I would only add a couple things to the ramblings below. First, not only are bar complaints and AVVO.com a waste of time for reporting lawyers, but so is the Commission on Judicial Conduct (CJC) for reporting bad judges. The CJC is a huge joke, too. I would also add that if you are building a record in the family court, do so for posterity not the appeals court. Perhaps in Spokane where a credible appeals court exists that might make sense. Even there, it is likely going to get challenged and overturned in the highest state court which is back (guess where?) over here. But, here in the south sound, don't waste your time and money with the Division II appeals court in Tacoma. They are buddies with this local court and will not rule on the law or pursue the "ends of justice over procedure" (nit picky rules) that they can manipulate to dismiss what they don't want to rule on. Above the local appeals court is a Supreme Court Justice that has spent a career on gender biased causes and committees.
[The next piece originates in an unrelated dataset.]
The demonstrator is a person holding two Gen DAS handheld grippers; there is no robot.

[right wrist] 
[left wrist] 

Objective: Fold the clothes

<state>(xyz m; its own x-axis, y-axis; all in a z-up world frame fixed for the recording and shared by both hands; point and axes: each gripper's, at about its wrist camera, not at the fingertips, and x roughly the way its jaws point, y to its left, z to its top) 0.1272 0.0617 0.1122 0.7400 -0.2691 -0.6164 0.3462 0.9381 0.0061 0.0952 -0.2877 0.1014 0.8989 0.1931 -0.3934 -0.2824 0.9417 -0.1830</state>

You get the picture. Lastly, I like the idea of a reporting program for attorneys similar to what we have going on with http://ratethecourts.com/ for the judges. Some enterprising screwed over Dad should look into that.


Ramblings . . .


Generally, bar complaints are, at best, a fly-in-the-ointment thing and most effective when made a part of a bigger plan. Rarely do they get the attorney disbarred, even temporarily. The majority of disbarments that happen are reported to be due to that the attorney could not overcome the urge to reach in to the cookie jar (access trust accounts in their care).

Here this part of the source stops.